I have asked several offices to review your e-mail message and the various hyperlinks you include. Please be assured we take your concerns very seriously, and will give them careful consideration.

Sincerely,

James W. Tracy, PhD
Vice President for Research
University of Kentucky


The following is my reply.

August 14, 2008

Dear Professor Tracy,

Thank you very much for your reply and your willingness to investigate the matter of Prof. Boyd Haley’s chelator-cum-“antioxidant” Oxidative Stress Relief (OSR). Since I originally wrote to you and your colleagues two weeks ago, additional information and questions have arisen about the origins of OSR, and about the role and responsibility of the University of Kentucky in its development and licensing.

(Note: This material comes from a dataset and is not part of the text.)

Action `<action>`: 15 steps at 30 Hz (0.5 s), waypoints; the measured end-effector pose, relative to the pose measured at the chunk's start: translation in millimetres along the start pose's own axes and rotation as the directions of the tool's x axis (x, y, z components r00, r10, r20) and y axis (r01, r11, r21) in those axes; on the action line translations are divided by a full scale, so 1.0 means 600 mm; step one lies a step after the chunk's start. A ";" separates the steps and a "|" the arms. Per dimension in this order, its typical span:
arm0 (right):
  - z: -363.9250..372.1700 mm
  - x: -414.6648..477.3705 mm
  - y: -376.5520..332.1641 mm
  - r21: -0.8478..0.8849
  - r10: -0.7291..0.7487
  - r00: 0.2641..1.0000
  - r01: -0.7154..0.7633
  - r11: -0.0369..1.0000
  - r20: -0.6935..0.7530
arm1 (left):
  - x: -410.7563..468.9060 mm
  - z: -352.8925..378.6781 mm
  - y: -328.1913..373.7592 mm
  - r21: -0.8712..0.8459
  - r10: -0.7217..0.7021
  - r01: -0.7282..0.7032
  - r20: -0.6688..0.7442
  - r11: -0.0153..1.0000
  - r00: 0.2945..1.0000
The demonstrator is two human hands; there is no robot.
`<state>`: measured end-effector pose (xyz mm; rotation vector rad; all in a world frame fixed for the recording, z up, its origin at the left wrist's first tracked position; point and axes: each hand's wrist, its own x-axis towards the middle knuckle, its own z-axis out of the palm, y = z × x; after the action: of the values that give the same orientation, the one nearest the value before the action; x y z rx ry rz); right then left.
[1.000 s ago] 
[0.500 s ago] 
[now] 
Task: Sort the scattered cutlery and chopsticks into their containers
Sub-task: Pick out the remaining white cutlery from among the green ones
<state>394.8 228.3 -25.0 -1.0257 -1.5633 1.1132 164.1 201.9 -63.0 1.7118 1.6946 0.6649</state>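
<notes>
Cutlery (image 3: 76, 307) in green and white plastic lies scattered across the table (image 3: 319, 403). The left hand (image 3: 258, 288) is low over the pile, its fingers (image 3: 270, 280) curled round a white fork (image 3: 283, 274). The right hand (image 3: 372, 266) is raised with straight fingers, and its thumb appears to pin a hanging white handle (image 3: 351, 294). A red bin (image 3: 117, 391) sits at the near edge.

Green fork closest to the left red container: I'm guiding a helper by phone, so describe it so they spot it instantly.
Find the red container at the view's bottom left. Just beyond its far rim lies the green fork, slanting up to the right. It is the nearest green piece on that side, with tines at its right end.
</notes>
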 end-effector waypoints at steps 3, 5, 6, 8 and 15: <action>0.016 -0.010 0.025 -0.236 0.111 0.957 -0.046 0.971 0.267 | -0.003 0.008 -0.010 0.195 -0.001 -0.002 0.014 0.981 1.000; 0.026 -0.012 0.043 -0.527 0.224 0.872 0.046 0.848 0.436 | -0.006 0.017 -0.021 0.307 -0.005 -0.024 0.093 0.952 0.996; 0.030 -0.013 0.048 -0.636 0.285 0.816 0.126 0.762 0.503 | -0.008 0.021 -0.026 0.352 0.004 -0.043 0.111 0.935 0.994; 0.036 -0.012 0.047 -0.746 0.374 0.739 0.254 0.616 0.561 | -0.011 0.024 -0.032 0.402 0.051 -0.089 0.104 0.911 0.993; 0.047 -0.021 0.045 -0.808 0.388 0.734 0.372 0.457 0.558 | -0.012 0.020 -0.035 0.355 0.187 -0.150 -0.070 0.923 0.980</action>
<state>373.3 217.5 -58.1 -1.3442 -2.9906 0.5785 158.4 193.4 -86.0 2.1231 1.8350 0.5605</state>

1. Molecules which Prof. Haley has described at autism conferences as “chelators” and “antioxidants” are identical to molecules developed by University of Kentucky Prof. David Atwood and encompassed by U.S. Patent 6,586,600, “Multidentate Sulfur-Containing Ligands” (.pdf). The patent is assigned to the University of Kentucky Research Foundation. The chemical structure of one patented molecule, BDETH2, as described in Prof. Atwood’s Powerpoint presentation, “Heavy Metal Binding With Thiolate Chelates,” is identical to the chemical structure of OSR as described in Powerpoint presentations by Prof. Haley. Prof. Atwood’s Powerpoint presentation indicates that BDETH2 is toxic to minnows at 292 ppm — significantly more toxic than ethylene glycol (see p. 11). The chemical structure of a pyridine-based molecule described in Prof. Haley’s Powerpoints is identical to the structure of “PyDET,” a pyridine-based chelator also encompassed by Patent 6,586,600 and described in Matlock, Atwood et al.‘s 2002 paper, “Effectiveness of commercial reagents for heavy metal removal from water with new insights for future chelate designs.” It is clear that both BDETH2 and PyDET are synthetic compounds that do not exist in nature, they are not derived from foods, and are not synthesized versions of naturally-occurring compounds. Neither BDETH2 nor PyDET has a CAS number or a Materials Safety Data Sheet. Neither BDETH2 nor PyDET nor any derivative thereof can honestly be described as a “dietary ingredient” or a “food supplement.”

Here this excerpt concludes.